Work required
Copy the data exactly. Images are to be left out.

Dataset extract
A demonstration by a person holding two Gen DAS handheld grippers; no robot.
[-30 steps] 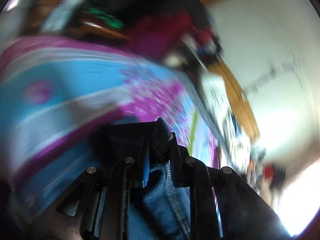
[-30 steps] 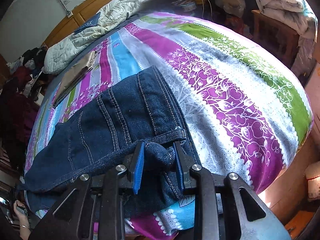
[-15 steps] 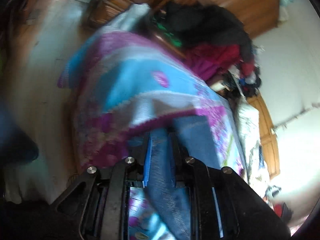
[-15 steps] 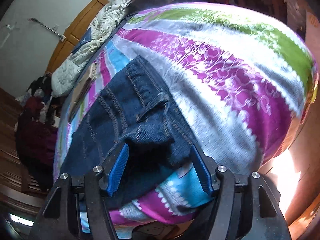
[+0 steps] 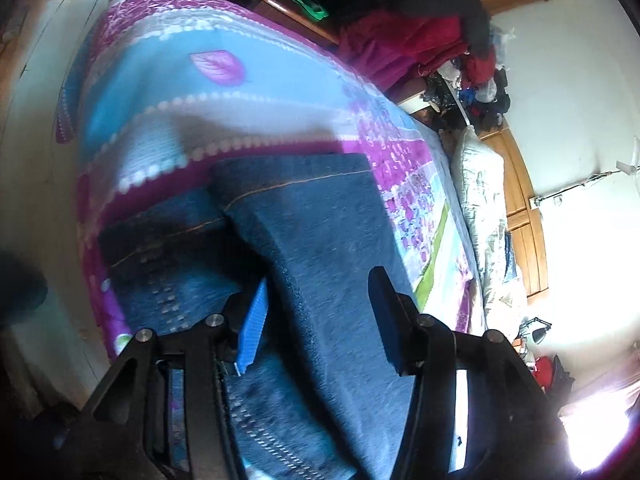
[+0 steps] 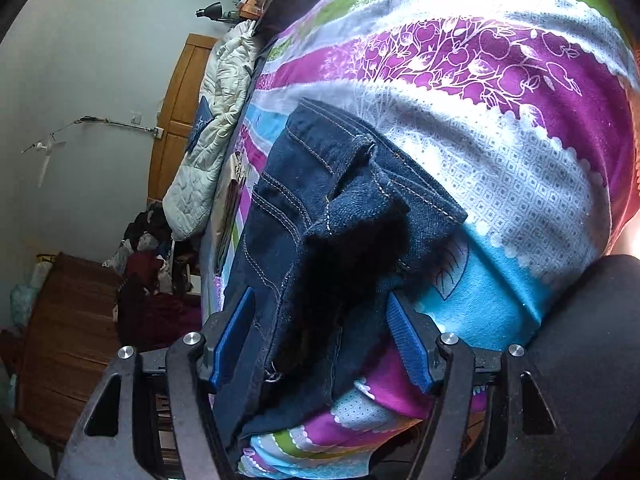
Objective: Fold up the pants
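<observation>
Pants [image 6: 320, 216]: dark blue denim, lying on the bed [image 6: 540, 152] near its lower edge; the right wrist view is showing the waistband end, bunched and folded over itself.
Pant legs [image 5: 320, 240]: in the left wrist view two hemmed leg ends are lying flat on the bedspread, one overlapping the other.
Left gripper [image 5: 320, 320]: jaws are standing wide apart above the denim, gripping nothing; whether the blue pads are touching the cloth cannot be told.
Right gripper [image 6: 320, 344]: jaws are spread open on either side of the bunched waistband, not pinching it.
Bed: it is wearing a striped cover in purple, blue, white and green with leaf and fruit prints.
Quilt [image 6: 212, 136]: pale, padded, lying along the far side of the bed by the wooden headboard [image 6: 180, 112].
Containers: none is showing clearly; a heap of dark and red clothes [image 5: 408, 36] is sitting beside the bed.
</observation>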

Answer area
A demonstration by a person holding two Gen DAS handheld grippers; no robot.
[-30 steps] 
[-30 steps] 
[-15 steps] 
[-15 steps] 
[+0 steps] 
[+0 steps] 
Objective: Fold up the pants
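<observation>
Pants [image 6: 320, 216]: dark blue denim, lying on the bed [image 6: 540, 152] near its lower edge; the right wrist view is showing the waistband end, bunched and folded over itself.
Pant legs [image 5: 320, 240]: in the left wrist view two hemmed leg ends are lying flat on the bedspread, one overlapping the other.
Left gripper [image 5: 320, 320]: jaws are standing wide apart above the denim, gripping nothing; whether the blue pads are touching the cloth cannot be told.
Right gripper [image 6: 320, 344]: jaws are spread open on either side of the bunched waistband, not pinching it.
Bed: it is wearing a striped cover in purple, blue, white and green with leaf and fruit prints.
Quilt [image 6: 212, 136]: pale, padded, lying along the far side of the bed by the wooden headboard [image 6: 180, 112].
Containers: none is showing clearly; a heap of dark and red clothes [image 5: 408, 36] is sitting beside the bed.
</observation>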

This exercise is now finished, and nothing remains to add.